- **Required work**
Pictures are to be omitted; everything else in the data must be transcribed exactly.

☆ ☆ ☆

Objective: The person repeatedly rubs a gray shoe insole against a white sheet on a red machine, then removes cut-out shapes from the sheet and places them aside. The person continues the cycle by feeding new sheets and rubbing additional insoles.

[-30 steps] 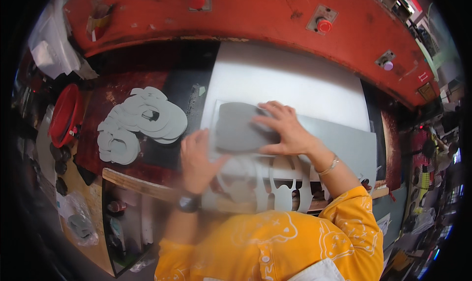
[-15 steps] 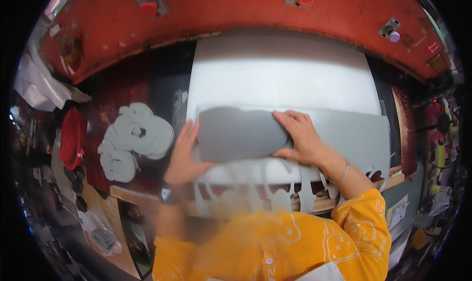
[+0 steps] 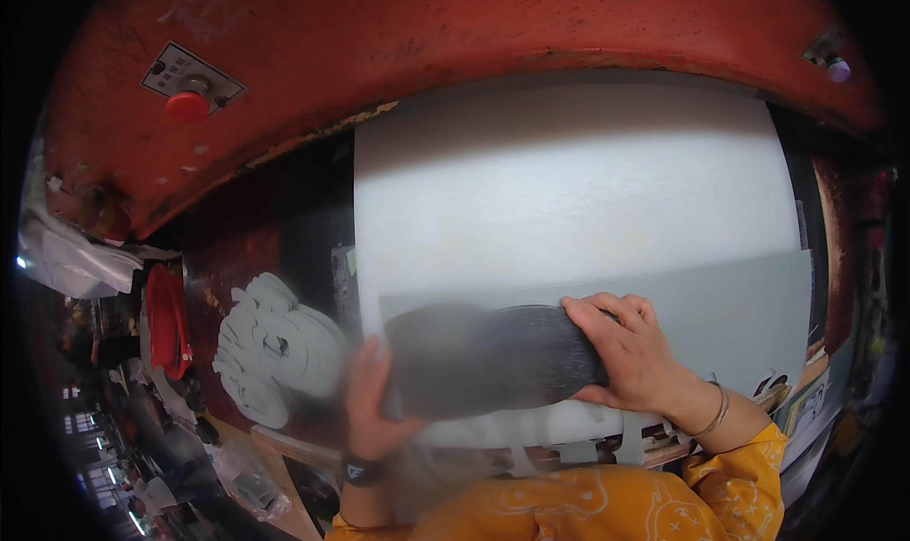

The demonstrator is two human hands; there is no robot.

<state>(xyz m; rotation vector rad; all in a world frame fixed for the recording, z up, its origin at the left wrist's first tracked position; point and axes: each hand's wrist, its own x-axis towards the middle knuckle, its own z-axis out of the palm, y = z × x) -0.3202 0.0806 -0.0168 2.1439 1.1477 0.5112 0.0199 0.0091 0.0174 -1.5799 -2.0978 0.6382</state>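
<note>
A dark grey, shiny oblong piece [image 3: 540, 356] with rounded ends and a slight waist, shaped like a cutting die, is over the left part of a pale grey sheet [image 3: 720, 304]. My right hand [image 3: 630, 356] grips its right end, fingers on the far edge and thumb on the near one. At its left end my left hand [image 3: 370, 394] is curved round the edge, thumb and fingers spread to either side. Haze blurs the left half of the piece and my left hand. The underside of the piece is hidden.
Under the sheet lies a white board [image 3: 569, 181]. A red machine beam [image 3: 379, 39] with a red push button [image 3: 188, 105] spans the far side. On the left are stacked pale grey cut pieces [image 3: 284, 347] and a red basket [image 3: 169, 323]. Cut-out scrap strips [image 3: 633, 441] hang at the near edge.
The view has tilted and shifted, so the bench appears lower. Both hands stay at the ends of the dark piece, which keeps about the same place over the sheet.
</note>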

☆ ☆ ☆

- **Your response**
Objective: The person repeatedly rubs a gray shoe insole against a white sheet on a red machine, then removes cut-out shapes from the sheet and places them aside. The person continues the cycle by feeding new sheets and rubbing additional insoles.

[-30 steps] 
[-15 steps] 
[+0 steps] 

The demonstrator is two human hands; there is no robot.

<state>(xyz m; rotation vector rad; all in a world frame fixed for the recording, z up, its origin at the left wrist's first tracked position; point and axes: each hand's wrist, its own x-axis towards the middle knuckle, its own z-axis out of the palm, y = z × x) -0.3202 0.0806 -0.0168 2.1439 1.1477 0.5112 0.0199 0.0091 0.0174 -1.5799 -2.0978 0.6382</state>
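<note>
A dark grey, shiny oblong piece [image 3: 540, 356] with rounded ends and a slight waist, shaped like a cutting die, is over the left part of a pale grey sheet [image 3: 720, 304]. My right hand [image 3: 630, 356] grips its right end, fingers on the far edge and thumb on the near one. At its left end my left hand [image 3: 370, 394] is curved round the edge, thumb and fingers spread to either side. Haze blurs the left half of the piece and my left hand. The underside of the piece is hidden.
Under the sheet lies a white board [image 3: 569, 181]. A red machine beam [image 3: 379, 39] with a red push button [image 3: 188, 105] spans the far side. On the left are stacked pale grey cut pieces [image 3: 284, 347] and a red basket [image 3: 169, 323]. Cut-out scrap strips [image 3: 633, 441] hang at the near edge.
The view has tilted and shifted, so the bench appears lower. Both hands stay at the ends of the dark piece, which keeps about the same place over the sheet.
</note>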

The exercise output is complete.